Филипп посыпал мукой обрызганное водой сено, Терентий шил шлейку. Когда кони съели сено, старики засыпали им овес, и кони захрустели овсом.
Сила Сауров совсем потерял себя в этот покос, дня не мог прожить, чтобы не повидать Ольгу, хотя бы издали. В тени осинки маялся он от изжоги со вчерашней попойки, по копне сена перекатывал кудряво заросшую голову, приминая скулами листвяник. Первый раз выпил со смелостью не ведающего брода. Насилу привезли товарищи на табор к кочевкам — соскакивал с дрожек, хватал заднее колесо за спицы и так упирался ногами в дорогу, взметая пыль задницей, что Муругий останавливался, удивленно оглядываясь.
— Дедовскую навычку вспомнил останавливать экипажи, — сказал Терентий. — Они, наши деды и отцы, к трехсотлетию Романовых отличились: догнали экипаж цесаревича, схватились за колеса — не отпустим, пока не обнадежишь словом царским: не будет твой катер мотором рыбу пугать на Сулаке. Уперлись — шестерка не сдвинула с места.
Ольга подняла голову, глядя на ворочавшегося у осинки Силу. Жалела и боялась парня, догадывалась: чтобы ее удивить, он вчера выламывался отчаянно.
Сила вскочил, жмурясь от солнца, покачиваясь, подвихлял к бочке. Не найдя ковша, полез головой в широкое жерло. Конюхи под лопасом переглянулись.
— Свинья! Полез мурлом-то в общую. — Терентий, отложив шлейку, на цыпочках подкрался к Силе, схватил за ноги и — головой в бочку до самого дна, вытащил и, как ни в чем не бывало, сказал жалостно: — Теперь веселее глянешь, промыл глаза-то.
Сила помотал головой, выливая воду из уха. Встряхнулся всем телом, мгновенным движением выхватил из-под брички кнут.
— Цыц! Пошел! — отскочил Терентий. — Послушай, что я тебе скажу: один выпивает для аппетита, другой — от смурости, мол, хвачу, повеселею. А ты едун хорош, веселый без вина. Зачем же эту холеру тебе? Гляди, уважать перестану.
Сила искоса взглянул на него измаявшимися тоской глазами, постоял, потом снова плюхнулся под бричку.
— Молодец-то из-за бабы напоролся вчера. Олька твоя сводит с ума малого, — сказал Терентий Филиппу. — Иван тоже через нее пропал.
— Сами разберутся, Тереха, нас с тобой никто с ума не свихнет, — молвил Филипп.
— Легко ли, когда ум-то прожит. А может, его и не было? Жизнь-то немыслимо короткая, вроде и не жил…
— Жизнь вечная у всех, даже у травы.
— А ведь верно, вечная. Мало только думаем о вечном-то.
— А когда думать?
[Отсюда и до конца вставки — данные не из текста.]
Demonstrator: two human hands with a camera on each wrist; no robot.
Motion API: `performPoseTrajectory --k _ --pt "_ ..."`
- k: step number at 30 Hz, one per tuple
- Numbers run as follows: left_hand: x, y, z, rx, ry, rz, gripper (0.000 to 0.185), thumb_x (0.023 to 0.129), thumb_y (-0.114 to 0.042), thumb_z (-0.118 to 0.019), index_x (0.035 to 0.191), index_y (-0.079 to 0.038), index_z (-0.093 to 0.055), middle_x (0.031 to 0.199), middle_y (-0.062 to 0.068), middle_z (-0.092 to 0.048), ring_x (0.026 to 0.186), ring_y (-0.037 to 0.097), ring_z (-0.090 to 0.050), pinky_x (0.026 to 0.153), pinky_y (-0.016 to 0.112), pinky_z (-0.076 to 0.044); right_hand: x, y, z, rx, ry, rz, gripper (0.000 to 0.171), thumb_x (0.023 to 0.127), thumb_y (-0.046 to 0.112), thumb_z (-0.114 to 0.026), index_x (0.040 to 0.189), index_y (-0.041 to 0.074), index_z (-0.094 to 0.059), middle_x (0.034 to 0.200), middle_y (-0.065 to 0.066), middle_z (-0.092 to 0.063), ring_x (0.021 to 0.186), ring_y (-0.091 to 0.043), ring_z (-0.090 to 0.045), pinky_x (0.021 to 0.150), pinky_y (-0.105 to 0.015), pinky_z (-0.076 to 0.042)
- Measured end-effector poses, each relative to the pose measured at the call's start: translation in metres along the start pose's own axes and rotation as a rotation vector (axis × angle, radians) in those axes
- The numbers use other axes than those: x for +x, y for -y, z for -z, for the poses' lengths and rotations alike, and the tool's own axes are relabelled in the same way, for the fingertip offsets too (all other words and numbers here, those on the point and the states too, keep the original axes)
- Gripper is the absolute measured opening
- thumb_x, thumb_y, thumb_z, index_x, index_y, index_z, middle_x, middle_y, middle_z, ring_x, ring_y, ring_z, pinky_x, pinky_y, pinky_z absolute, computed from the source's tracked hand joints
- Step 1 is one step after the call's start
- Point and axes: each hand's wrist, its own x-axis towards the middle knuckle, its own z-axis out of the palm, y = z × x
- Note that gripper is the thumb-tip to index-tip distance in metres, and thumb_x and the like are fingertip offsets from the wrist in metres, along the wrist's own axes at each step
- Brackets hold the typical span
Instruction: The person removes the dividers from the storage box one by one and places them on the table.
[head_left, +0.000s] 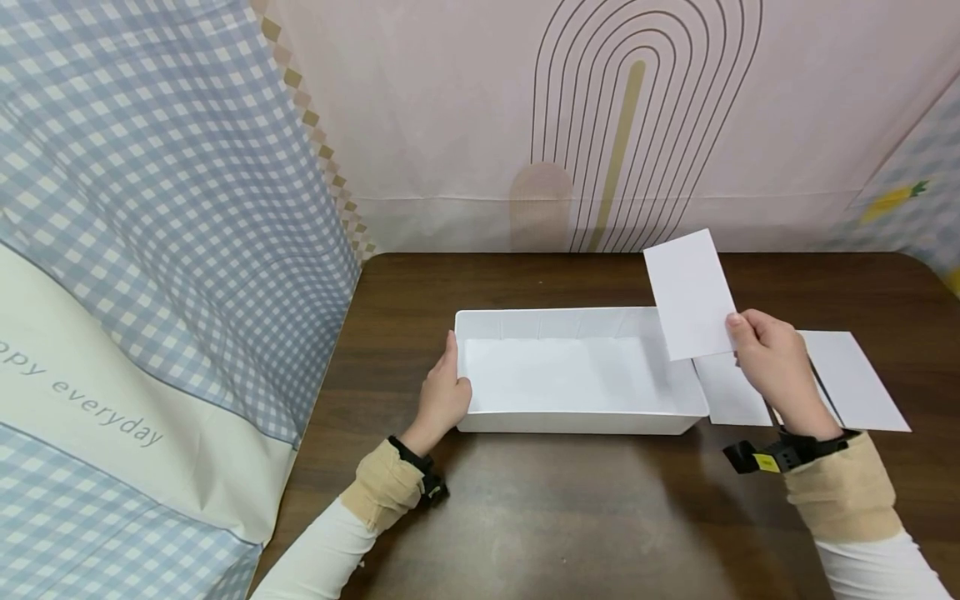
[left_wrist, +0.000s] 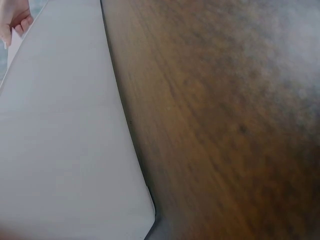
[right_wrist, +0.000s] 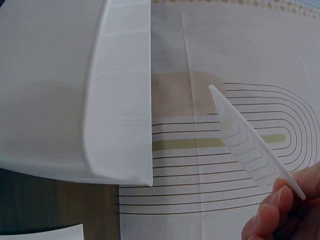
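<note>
A white rectangular bin stands open on the dark wooden table; it also shows in the left wrist view and the right wrist view. My left hand rests against the bin's left end wall, fingers fairly straight. My right hand pinches a white divider panel by its lower right corner and holds it above the bin's right end. In the right wrist view the panel appears edge-on, with fingertips on it.
More white panels lie flat on the table right of the bin, under my right hand. A checked cloth hangs at the left and a pale patterned backdrop stands behind the table. Bare tabletop lies in front of the bin.
</note>
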Motion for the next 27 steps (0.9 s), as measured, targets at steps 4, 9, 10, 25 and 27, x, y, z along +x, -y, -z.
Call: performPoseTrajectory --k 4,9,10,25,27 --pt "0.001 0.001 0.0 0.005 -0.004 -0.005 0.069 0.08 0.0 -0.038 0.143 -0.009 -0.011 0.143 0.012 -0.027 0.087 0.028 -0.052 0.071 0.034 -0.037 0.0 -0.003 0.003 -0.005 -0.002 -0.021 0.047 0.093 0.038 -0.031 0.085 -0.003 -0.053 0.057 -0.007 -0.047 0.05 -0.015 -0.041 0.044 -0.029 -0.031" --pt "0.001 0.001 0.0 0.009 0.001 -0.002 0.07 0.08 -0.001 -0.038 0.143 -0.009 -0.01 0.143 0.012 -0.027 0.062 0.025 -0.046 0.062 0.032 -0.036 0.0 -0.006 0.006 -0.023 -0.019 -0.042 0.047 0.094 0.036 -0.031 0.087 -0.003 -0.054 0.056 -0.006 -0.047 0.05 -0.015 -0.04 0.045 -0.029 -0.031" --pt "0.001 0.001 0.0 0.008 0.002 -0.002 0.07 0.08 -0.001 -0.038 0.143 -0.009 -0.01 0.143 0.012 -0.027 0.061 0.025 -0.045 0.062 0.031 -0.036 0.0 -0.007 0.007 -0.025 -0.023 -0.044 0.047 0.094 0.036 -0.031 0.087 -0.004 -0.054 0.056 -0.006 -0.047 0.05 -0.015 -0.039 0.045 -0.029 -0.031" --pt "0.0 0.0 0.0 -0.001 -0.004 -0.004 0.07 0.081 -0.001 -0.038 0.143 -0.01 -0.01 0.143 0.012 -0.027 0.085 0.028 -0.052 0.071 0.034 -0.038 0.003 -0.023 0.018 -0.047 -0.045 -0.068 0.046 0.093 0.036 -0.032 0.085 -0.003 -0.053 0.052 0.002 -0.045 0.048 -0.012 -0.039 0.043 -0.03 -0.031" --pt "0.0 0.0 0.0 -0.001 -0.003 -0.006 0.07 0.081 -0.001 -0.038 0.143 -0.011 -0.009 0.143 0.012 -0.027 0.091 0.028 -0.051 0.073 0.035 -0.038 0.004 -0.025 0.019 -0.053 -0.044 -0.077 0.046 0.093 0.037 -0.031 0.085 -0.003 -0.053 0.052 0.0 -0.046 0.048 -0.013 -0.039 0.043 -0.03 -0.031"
Все давай, все мало. Когда уж скажет человек — будя?
— Как же скажет «будя», если человеку все больше хочется? И все быстрее скачет.
Терентий достал из ямки деревянный лагун, налил в свою особую деревянную чашку квасу. Пил затяжкой, и усы его вразлет плавали в квасу — будто ласточка шевелила крылышками на воде.
— Пора запрягать. Давай булгачить народ. Вон и лошадки набили животы, как жеребые, распузатились, — сказал он.
— Не замай, еще полчасика поспят, — возразил Филипп. — Сам же говорил, торопиться некуда.
— А-а, пусть дрыхнут. — Но через пять минут Терентий громыхнул своим голосом над сонным табором: — Вставай!
Долго возились, сопели, кряхтели, вывязываясь из дремоты.
Молодые бабы озоровали: засоням прыскали воду под рубахи.
Сила первым запряг в косилку пару коней, захлестнув постромки заокованные вальки. За ним потянулись на взволок косари и сгребальщики.
Ходко шли лошади, играли, заблескивала лезвиями стрекотунья-косилка, тонкоголосый сникал ковыль на взволке, а в низинке, смачно охнув, валилось сочное разнотравье.
На повороте подбежал Филипп, семенил за шаговитыми лошадьми, кричал сидевшему на железном стульчике Силе:
— Макушки сшибаешь! Ниже пущай косу, ширше забирай, тебе говорят! Ночь-то проваляется в траве, теперь спит на ходу. Оглянись: опосля тебя не покос, а лишай кулигами повыбил плешины. Меняй косу, тебе говорят, кучерявый ягнок!
— Менять так менять.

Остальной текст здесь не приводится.